Old capital of Armenian Cilicia Population: 95,000
Old name: Sis
In an area of the Eastern Mediterranean especially well endowed with dramatically-sited castles, Kozan still manages to stand out – as you drive towards it from Adana it’s hard to believe anyone could actually get near its castle which appears to perch on a pinnacle of rock jutting straight up 1,000 metres from the plain.
Backstory
Sis was founded in 1080 by Prince Reuben, a scion of the Bagratid family who had governed Ani, near Kars, until driven out by the Selçuks.

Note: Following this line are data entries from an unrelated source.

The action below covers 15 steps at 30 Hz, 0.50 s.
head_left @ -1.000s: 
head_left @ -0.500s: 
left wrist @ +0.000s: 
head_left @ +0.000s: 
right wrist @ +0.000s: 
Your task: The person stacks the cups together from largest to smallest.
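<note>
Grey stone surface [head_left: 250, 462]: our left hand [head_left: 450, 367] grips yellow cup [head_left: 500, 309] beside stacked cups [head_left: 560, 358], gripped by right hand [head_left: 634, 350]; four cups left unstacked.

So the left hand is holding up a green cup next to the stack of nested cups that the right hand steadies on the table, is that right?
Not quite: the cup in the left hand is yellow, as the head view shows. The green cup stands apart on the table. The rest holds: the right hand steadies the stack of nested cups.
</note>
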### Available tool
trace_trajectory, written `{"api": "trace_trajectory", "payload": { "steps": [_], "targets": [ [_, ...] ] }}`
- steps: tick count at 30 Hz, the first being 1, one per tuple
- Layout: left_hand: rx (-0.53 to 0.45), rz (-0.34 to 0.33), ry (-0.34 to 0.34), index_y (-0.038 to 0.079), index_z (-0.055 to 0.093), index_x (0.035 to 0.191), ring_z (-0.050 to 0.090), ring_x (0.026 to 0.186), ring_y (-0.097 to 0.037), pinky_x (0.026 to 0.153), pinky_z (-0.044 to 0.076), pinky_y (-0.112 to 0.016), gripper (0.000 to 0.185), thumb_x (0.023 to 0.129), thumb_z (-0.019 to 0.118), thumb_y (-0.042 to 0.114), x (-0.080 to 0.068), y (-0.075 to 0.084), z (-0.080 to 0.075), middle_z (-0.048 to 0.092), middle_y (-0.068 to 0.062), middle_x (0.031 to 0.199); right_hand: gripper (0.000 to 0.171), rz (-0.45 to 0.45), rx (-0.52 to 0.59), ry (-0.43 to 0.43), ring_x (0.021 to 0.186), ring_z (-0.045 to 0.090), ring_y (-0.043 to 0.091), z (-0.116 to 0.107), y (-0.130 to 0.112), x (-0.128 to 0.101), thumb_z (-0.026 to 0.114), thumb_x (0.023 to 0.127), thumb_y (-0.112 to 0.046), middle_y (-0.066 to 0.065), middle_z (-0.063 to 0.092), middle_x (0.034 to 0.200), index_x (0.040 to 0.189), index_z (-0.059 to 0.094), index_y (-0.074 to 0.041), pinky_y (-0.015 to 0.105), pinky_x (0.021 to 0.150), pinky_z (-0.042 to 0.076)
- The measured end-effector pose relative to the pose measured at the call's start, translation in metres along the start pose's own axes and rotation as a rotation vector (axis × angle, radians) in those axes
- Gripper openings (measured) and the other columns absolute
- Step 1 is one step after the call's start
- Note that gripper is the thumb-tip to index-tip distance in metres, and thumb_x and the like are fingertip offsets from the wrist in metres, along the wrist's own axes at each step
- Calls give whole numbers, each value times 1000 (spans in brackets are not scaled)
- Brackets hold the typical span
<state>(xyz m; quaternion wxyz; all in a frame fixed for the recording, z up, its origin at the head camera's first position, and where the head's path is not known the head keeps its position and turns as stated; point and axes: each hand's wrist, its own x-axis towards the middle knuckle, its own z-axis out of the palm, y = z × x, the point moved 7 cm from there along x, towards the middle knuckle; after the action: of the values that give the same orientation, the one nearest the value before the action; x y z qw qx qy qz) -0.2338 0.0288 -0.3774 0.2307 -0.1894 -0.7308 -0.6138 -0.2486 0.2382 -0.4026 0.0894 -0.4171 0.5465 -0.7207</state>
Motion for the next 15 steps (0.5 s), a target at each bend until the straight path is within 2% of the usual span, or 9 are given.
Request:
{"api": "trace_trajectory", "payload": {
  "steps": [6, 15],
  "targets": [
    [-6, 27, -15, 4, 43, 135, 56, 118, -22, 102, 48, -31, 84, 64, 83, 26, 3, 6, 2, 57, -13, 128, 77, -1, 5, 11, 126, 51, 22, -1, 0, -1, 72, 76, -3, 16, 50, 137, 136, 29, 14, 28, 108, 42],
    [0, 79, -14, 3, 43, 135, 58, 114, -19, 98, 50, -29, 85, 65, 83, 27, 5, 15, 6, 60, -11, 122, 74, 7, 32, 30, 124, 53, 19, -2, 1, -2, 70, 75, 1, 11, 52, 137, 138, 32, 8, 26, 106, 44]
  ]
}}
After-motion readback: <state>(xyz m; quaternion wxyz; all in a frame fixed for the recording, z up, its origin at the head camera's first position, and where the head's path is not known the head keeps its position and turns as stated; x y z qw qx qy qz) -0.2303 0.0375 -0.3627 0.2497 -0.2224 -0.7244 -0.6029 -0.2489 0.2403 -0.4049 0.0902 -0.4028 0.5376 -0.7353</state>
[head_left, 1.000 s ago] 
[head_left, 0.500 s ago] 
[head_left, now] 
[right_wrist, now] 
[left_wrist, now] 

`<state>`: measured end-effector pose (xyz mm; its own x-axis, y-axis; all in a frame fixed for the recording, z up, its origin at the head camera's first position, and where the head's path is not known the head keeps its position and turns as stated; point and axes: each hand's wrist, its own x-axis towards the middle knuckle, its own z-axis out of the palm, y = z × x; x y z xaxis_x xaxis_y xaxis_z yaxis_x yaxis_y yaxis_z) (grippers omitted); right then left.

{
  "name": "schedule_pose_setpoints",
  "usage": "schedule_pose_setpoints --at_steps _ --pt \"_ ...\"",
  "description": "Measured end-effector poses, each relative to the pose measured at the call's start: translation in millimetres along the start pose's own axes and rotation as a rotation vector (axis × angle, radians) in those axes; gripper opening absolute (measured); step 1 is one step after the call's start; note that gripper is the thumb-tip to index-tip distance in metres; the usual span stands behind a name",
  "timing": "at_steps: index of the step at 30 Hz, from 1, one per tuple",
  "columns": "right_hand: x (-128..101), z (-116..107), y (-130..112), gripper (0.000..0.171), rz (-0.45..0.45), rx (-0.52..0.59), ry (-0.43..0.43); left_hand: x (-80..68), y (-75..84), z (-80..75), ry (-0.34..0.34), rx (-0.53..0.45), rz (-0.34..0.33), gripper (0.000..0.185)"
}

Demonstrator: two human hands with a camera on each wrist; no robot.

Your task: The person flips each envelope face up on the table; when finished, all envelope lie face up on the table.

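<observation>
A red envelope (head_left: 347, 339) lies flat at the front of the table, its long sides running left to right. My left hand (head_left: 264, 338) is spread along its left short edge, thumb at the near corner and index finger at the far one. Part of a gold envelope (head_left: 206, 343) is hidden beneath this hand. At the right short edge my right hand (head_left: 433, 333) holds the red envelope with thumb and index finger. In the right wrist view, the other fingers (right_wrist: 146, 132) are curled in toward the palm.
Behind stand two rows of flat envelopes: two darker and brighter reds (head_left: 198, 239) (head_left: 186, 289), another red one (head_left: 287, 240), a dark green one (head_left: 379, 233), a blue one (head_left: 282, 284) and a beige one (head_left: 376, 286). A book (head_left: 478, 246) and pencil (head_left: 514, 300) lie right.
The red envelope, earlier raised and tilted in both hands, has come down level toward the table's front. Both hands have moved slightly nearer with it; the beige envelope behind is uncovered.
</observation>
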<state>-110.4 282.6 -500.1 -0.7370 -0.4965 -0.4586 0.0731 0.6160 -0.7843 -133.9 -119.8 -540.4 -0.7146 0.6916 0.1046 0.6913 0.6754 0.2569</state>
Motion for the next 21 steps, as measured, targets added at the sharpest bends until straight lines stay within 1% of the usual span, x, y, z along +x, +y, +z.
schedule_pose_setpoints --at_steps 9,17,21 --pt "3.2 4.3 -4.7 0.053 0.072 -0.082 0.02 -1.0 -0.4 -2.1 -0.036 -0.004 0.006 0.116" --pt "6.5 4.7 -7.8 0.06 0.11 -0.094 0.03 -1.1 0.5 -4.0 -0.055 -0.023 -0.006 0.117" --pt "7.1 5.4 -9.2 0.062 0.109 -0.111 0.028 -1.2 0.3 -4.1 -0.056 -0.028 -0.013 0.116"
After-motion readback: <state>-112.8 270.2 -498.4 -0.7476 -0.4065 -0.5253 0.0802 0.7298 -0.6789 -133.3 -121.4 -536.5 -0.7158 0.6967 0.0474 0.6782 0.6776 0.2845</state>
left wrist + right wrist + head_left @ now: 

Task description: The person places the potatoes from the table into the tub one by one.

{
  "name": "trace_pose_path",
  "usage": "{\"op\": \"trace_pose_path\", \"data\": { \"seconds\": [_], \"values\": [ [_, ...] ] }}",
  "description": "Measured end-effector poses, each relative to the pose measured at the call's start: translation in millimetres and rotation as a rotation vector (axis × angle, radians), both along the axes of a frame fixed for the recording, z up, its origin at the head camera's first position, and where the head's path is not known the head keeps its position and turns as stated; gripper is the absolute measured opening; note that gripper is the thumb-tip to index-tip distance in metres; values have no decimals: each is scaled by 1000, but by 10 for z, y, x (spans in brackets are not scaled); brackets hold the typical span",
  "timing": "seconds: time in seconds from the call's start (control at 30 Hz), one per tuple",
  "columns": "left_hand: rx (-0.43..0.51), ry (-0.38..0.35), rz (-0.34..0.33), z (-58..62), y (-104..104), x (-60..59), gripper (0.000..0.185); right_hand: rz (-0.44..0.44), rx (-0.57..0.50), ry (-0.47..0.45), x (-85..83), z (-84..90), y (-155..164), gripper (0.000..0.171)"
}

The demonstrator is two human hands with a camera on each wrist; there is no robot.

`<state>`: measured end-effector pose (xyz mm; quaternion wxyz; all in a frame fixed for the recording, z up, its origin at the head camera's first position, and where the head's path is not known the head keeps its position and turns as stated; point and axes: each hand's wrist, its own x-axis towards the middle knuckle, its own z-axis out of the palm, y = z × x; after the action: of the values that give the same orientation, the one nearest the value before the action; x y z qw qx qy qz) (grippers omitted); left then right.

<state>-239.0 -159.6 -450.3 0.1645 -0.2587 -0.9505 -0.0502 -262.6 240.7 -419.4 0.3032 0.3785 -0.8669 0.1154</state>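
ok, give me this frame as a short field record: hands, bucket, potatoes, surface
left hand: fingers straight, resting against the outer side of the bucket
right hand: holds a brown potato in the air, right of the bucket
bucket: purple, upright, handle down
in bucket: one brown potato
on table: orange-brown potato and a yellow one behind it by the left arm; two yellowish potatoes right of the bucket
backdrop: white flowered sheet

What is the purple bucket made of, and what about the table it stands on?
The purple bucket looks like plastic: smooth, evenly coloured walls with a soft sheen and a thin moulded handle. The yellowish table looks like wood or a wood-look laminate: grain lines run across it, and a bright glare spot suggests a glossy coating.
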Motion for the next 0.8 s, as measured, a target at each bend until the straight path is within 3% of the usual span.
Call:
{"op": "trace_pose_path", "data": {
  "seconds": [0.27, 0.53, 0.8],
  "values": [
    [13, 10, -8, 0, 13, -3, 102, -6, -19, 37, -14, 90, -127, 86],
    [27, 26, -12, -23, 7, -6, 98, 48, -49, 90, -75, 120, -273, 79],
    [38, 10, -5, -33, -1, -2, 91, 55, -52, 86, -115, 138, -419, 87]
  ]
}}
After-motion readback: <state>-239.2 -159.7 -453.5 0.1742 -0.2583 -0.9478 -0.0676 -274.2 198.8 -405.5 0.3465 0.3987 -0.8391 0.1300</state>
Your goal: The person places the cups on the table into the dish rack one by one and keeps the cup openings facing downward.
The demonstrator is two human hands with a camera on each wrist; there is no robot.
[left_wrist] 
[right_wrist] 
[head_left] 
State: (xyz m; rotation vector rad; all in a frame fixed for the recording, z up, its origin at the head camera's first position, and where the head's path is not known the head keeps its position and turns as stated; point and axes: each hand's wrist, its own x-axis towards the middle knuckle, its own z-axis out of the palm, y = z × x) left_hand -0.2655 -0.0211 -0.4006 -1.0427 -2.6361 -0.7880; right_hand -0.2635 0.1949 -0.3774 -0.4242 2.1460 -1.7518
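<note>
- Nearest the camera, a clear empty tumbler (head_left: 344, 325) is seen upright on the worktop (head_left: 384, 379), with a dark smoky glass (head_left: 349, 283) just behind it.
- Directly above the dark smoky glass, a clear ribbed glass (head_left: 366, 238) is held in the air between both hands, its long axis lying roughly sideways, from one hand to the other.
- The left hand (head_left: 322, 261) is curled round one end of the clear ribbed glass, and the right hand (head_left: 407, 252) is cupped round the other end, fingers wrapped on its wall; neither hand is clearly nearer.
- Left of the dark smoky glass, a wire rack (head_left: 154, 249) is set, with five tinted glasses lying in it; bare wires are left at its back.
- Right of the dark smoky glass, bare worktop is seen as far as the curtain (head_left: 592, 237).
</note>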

It became the capital of Armenian Cilicia, a state which defied the Mamluks and formed an alliance with the Mongols to protect itself, only to fall victim eventually to the Ramazanoğlu Turks, themselves vassals of the Mongols.
The last king Leo IV died in exile in Paris in 1393 and is buried in the church of Saint-Denis.
Sis remained an important Armenian settlement centred on the Kilikya Monastery right through until 1915 when the Armenians were killed or driven out of town and the monastery destroyed. Today virtually nothing survives to even hint at what happened.
Around town
The town’s fortifications once consisted of two castles linked together with a city wall that extended for six km and was studded with forty-four towers. Long stretches of the wall still survive along with one of the castles on its pinnacle. A road has been laid all the way up to it; look out for two crumbling towers that guarded the lower fortress and then follow it straight up to the top. The ruins themselves have been left alone, and are difficult and potentially dangerous to explore.
The path up skirts an apse which is all that remains of the Monastery of St Sophia/Kilikya Monastery, seat of the Patriarchate of Sis from 1293 until it was demolished in 1921 and described by the late poet John Ash as the “Armenian Vatican”. Photographs taken at the start of the 20th century show it as an enormous if distinctly austere building.
In 1930 the Patriarchate relocated to Lebanon where it remains today.
The older part of Kozan is centred on an old bedesten (covered market) and the little shops around it that were restored in the 2010s. Here, too, is the 15th-century Hoş Kadem Cami, a mosque whose vaulted design owes much either to the Armenians or to the Crusaders who passed through here.
Sleeping
Yaver’in Konağı At the foot of the castle this delightful 13-room boutique hotel with a courtyard restaurant has been created out of an Ottoman-era wooden mansion dating back to the 1890s. Light and airy lounges are decorated with Ottoman-style sedirs (bench seating) but the rooms boast all mod-cons. Tel: 0322-515 0999
Transport info
Regular buses to Kozan (90 mins) leave NOT from Adana’s main bus terminal but from the provincial bus terminal at Yüregir. To get there, take a Belediye bus from the back of the main otogar or from near the Beşyol square in the town centre.